Familial adenomatous polyposis (FAP) causes benign polyps along the colon. If left untreated, FAP leads to a high incidence of colon cancer. To understand how polyps influence tumor formation, Dejea et al. examined the colonic mucosa of FAP patients. They discovered biofilms containing the carcinogenic versions of the bacterial species Escherichia coli and Bacteroides fragilis. Colon tissue from FAP patients exhibited greater expression of two bacterial genes that produce secreted oncotoxins. Studies in mice showed that specific bacteria could work together to induce colon inflammation and tumor formation.
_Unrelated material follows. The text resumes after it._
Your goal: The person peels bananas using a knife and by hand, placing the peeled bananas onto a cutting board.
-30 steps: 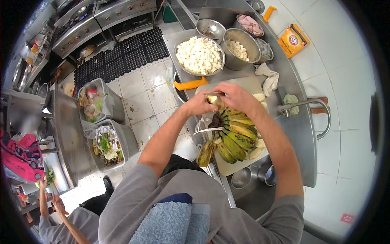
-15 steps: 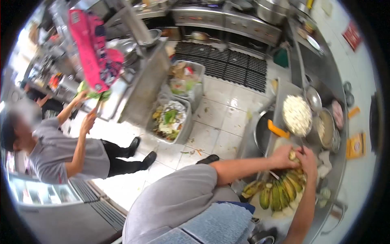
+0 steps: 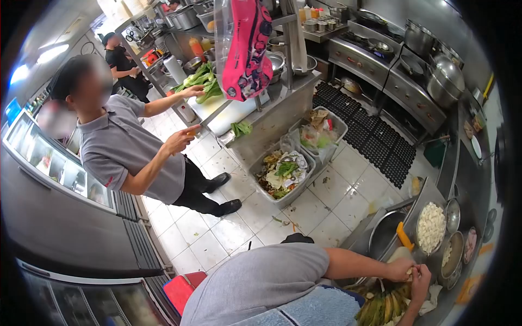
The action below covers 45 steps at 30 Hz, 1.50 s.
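Observation:
My left hand (image 3: 399, 269) is closed around a small pale piece of food (image 3: 411, 268), its kind unclear. Against it, my right hand (image 3: 420, 281) has its fingers pinched together; what they hold is hidden. Just below both hands lie green and yellow bananas (image 3: 387, 305), partly cut off by the frame and my right forearm. A bowl of white chopped pieces (image 3: 431, 228) stands beyond my hands, with an orange handle (image 3: 403, 236) beside it.
Metal bowls (image 3: 452, 255) line the counter by the wall. A large dark pot (image 3: 383, 233) stands left of it. Two waste bins (image 3: 293, 193) sit on the littered floor. A co-worker (image 3: 130, 141) stands at the opposite table with leafy greens (image 3: 206, 81); another person (image 3: 122, 65) is farther back.
My view has swung left and up, so my hands and the bananas appear lower right. My hands stay together over the bananas. The co-worker's hands have moved apart, away from the greens.

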Available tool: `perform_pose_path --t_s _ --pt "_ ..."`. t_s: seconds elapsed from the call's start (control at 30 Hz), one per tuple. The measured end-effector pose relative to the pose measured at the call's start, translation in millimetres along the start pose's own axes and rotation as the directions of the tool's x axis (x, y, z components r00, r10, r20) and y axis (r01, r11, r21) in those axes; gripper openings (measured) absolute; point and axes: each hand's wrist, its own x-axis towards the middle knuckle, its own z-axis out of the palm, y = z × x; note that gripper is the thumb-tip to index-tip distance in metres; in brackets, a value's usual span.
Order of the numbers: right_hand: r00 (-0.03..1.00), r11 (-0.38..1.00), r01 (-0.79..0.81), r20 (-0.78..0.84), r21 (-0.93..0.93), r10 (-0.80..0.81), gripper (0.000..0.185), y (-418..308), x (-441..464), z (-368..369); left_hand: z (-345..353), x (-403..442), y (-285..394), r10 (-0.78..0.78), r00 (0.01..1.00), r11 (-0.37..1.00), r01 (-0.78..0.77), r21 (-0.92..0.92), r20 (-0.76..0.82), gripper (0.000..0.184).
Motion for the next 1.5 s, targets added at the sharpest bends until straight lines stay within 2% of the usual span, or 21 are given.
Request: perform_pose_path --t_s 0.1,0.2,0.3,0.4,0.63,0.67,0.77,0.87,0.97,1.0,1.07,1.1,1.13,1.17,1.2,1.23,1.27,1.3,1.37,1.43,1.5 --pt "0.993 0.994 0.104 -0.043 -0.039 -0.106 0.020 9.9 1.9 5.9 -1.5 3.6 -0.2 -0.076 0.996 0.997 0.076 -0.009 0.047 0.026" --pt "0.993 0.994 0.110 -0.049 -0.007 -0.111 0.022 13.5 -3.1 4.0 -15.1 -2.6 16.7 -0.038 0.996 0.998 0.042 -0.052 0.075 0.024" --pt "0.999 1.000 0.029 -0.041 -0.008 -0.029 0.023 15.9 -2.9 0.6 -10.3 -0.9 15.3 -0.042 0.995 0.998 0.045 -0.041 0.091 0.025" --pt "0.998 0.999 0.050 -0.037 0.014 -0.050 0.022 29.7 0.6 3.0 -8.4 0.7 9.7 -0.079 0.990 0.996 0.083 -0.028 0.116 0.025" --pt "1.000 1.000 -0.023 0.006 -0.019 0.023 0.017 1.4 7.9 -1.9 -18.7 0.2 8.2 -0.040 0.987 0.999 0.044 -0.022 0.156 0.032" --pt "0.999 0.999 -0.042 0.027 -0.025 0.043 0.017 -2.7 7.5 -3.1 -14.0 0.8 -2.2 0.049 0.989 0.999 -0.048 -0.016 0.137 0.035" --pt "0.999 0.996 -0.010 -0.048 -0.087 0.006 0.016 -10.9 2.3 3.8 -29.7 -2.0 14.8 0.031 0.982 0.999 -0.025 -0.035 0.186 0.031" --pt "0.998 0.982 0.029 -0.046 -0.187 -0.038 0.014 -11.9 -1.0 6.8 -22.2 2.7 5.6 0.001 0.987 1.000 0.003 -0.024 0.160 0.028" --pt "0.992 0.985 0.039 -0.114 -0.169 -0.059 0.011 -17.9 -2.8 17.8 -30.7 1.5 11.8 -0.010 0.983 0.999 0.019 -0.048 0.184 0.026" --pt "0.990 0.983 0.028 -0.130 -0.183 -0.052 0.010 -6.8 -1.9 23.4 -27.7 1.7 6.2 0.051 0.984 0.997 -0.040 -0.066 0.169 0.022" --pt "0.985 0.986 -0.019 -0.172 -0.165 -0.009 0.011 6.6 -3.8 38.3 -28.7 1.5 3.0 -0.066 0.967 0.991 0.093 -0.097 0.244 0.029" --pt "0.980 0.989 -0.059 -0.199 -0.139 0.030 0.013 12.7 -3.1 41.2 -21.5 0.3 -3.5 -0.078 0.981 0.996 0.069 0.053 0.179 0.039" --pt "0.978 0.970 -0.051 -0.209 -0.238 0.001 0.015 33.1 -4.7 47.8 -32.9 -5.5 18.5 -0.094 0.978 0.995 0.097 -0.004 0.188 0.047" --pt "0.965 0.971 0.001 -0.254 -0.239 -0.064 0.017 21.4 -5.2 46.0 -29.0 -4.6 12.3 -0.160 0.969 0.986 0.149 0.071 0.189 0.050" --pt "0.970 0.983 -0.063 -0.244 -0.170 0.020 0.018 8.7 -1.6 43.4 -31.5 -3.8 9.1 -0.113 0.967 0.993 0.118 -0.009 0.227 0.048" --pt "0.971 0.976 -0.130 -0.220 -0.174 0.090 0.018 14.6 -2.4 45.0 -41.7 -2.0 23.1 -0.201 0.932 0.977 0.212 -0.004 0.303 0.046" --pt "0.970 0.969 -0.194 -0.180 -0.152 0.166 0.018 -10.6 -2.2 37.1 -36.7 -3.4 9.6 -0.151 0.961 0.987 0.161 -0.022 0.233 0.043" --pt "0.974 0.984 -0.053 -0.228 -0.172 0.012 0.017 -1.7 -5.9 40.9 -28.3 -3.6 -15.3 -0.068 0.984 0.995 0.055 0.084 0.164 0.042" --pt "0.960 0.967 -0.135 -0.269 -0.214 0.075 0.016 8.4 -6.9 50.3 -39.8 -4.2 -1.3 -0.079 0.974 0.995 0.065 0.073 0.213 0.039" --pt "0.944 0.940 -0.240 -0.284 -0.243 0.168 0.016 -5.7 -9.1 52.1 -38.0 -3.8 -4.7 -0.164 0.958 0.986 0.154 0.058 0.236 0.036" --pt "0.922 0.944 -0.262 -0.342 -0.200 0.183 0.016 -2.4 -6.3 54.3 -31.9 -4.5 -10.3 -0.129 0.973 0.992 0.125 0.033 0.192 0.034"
Science, this issue p. 592

Abstract

Individuals with sporadic colorectal cancer (CRC) frequently harbor abnormalities in the composition of the gut microbiome; however, the microbiota associated with precancerous lesions in hereditary CRC remains largely unknown. We studied colonic mucosa of patients with familial adenomatous polyposis (FAP), who develop benign precursor lesions (polyps) early in life. We identified patchy bacterial biofilms composed predominately of Escherichia coli and Bacteroides fragilis. Genes for colibactin (clbB) and Bacteroides fragilis toxin (bft), encoding secreted oncotoxins, were highly enriched in FAP patients’ colonic mucosa compared to healthy individuals. Tumor-prone mice cocolonized with E. coli (expressing colibactin), and enterotoxigenic B. fragilis showed increased interleukin-17 in the colon and DNA damage in colonic epithelium with faster tumor onset and greater mortality, compared to mice with either bacterial strain alone. These data suggest an unexpected link between early neoplasia of the colon and tumorigenic bacteria.